As you can see, all of the foods are high in sugar, but also pack a punch with their fat content. What we end up seeing is a list of foods that contain the most energy per gram. The real thing we’re craving is the highest number of calories per bite of food. Foods that are high in sugar alone aren’t actually picked.
Sugar turns to fat if we eat it at night

Who’s been warned not to eat carbs after 6pm? This foreboding comes from the idea that any sugar that isn’t “burned” will float around in your bloodstream and end up turning to fat. It doesn’t work like that for a few reasons:
- Carbs can be used for fuel just fine while you sleep.
- Your body can store them in your muscles and liver to use for later really easily.
- The only thing that makes you gain weight is by consuming more calories than you burn. When you eat them doesn’t matter.
If you want more proof, eating a load of carbs in the evening while following a weight loss diet results in just as much fat loss as only eating carbs in the day.
As well as not causing obesity, sugar doesn’t make you fat in the evening, either.
Sugar makes your kids go nuts
Disproving that sugar causes obesity, is addictive or turns to fat after six is all well and good. Telling you that sugar doesn’t make kids hyper is harder because you’ve likely seen it.
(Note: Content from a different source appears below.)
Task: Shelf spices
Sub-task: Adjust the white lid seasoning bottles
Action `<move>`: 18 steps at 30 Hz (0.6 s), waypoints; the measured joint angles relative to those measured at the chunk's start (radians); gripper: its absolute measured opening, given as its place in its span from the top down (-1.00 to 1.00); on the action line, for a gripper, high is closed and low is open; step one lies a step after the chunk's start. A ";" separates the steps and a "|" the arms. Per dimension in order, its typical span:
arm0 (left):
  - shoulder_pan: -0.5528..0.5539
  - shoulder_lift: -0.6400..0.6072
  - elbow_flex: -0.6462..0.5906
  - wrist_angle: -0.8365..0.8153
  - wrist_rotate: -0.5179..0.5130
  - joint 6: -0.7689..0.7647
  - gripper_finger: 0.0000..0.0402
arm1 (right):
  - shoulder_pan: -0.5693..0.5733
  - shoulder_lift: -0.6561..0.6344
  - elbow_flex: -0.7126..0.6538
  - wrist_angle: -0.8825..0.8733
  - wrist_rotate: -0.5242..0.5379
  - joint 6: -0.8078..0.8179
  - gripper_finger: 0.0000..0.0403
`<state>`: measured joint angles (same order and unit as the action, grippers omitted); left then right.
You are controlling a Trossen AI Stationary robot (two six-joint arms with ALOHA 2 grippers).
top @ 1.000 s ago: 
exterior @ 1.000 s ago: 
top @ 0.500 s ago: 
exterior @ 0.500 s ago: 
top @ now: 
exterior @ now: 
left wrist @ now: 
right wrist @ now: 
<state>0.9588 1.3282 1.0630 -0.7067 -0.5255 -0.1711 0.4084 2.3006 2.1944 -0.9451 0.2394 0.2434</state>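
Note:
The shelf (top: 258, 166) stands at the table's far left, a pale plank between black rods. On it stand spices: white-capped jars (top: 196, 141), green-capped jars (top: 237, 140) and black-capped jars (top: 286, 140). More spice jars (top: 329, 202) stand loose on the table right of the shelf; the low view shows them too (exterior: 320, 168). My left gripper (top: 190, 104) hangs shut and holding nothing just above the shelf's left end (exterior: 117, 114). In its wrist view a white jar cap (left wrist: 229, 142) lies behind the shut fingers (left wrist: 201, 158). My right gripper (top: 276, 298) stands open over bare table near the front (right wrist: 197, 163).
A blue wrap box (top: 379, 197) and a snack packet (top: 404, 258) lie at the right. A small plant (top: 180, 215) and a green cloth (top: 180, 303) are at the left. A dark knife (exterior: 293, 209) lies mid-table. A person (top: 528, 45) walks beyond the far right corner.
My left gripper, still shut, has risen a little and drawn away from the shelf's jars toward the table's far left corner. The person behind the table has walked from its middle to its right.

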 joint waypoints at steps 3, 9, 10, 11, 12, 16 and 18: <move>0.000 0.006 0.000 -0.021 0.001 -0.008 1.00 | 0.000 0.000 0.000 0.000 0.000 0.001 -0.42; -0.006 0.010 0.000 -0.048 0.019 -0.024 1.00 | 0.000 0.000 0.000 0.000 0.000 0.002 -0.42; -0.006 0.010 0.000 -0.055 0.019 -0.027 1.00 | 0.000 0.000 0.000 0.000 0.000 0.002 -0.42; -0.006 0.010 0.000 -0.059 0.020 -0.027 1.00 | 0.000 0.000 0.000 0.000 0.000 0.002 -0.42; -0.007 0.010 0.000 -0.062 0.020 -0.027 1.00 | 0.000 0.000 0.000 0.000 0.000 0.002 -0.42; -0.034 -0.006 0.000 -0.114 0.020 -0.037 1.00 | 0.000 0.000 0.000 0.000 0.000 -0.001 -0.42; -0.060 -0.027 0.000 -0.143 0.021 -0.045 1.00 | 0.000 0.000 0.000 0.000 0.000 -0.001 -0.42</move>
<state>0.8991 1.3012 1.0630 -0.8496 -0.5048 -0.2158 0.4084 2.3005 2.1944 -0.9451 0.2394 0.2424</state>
However, physiologically, there should be no reason why it happens, and this has been proven in studies that give kids high sugar boluses and track their behaviour.
That doesn’t change the fact that so many of us have witnessed it. So if sugar seems to make no difference to a child’s behaviour, how have so many of us see it happen? The truth lies less with the actions of the kids, and more with the parents.
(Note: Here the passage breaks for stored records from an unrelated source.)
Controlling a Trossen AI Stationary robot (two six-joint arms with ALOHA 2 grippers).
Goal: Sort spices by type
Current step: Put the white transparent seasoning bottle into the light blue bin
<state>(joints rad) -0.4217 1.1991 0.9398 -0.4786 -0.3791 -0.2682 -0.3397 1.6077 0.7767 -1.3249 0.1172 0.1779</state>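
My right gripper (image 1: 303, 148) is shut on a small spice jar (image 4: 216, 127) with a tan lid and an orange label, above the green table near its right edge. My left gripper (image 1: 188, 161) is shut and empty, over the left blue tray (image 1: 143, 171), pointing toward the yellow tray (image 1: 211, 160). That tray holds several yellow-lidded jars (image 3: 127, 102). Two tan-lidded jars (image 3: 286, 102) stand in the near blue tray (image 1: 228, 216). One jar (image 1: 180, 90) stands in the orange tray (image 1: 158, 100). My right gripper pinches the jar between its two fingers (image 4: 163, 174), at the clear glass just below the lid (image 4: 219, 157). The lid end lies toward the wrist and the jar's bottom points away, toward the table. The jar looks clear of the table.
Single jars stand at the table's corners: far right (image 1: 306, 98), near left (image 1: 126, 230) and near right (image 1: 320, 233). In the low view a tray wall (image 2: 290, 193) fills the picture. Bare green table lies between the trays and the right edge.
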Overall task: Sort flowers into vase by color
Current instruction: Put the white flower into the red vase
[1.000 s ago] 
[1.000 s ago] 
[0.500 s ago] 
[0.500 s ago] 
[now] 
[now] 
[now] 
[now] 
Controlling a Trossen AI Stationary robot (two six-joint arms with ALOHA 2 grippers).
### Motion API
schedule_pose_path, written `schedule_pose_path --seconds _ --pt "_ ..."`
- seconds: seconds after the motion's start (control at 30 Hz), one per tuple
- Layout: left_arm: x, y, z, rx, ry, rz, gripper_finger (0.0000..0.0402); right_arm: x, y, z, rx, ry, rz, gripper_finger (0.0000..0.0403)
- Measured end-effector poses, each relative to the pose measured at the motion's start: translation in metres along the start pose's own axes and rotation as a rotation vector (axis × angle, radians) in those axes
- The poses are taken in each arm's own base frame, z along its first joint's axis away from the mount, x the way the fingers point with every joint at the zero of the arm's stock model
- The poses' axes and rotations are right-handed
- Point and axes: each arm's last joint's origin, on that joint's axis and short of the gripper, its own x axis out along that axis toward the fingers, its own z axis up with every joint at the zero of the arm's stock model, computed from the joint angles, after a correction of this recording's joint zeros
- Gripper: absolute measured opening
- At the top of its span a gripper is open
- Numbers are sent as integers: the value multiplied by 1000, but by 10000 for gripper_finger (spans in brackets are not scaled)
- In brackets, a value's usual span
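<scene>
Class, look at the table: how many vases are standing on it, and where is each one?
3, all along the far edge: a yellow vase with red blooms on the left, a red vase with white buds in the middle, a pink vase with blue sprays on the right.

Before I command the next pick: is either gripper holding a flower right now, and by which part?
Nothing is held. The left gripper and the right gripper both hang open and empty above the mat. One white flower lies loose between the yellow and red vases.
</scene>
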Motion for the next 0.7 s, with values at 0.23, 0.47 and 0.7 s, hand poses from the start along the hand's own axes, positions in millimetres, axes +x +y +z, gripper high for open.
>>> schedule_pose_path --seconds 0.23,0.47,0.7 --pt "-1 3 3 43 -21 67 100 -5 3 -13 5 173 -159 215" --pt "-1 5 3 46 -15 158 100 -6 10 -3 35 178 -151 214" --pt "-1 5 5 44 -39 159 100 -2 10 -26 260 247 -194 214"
- One, crafty, study set to see what else was going on.
- It took 31 five to seven-year-old boys and their parents and split them into two groups. One group of kids was to be given sugar, while the other was given a sugar placebo, while both the groups were watched by the parents and researchers.
- What the parents didn’t know was that neither groups were given any actual sugar, they were just led to believe they were, and it wasn’t only the kids who were being observed, it was the parents.
The results were pretty startling.
When parents thought their children were given sugar, they criticised them more, watched them more intently, talked to them more often, and described their behaviour as hyperactive.
Instead of sugar causing a bad reaction, it was the belief that sugar leads to bad behaviour from the parents that drove the reaction, leading the authors to say the “the child’s behaviour may be a function — under the stimulus control — of “inappropriate” parental behaviour, not the result of any biological effect of sugar consumption”.
Sometimes it’s a good idea to challenge the things you thought you knew about sugar. It isn’t the sole cause of obesity; it doesn’t turn to fat in the night time, give you withdrawal symptoms, or drive your kids nuts. Sugar is a perfectly fine part of any diet, and while you shouldn’t eat too much of it, you shouldn’t fear it either; despite what you’ve heard.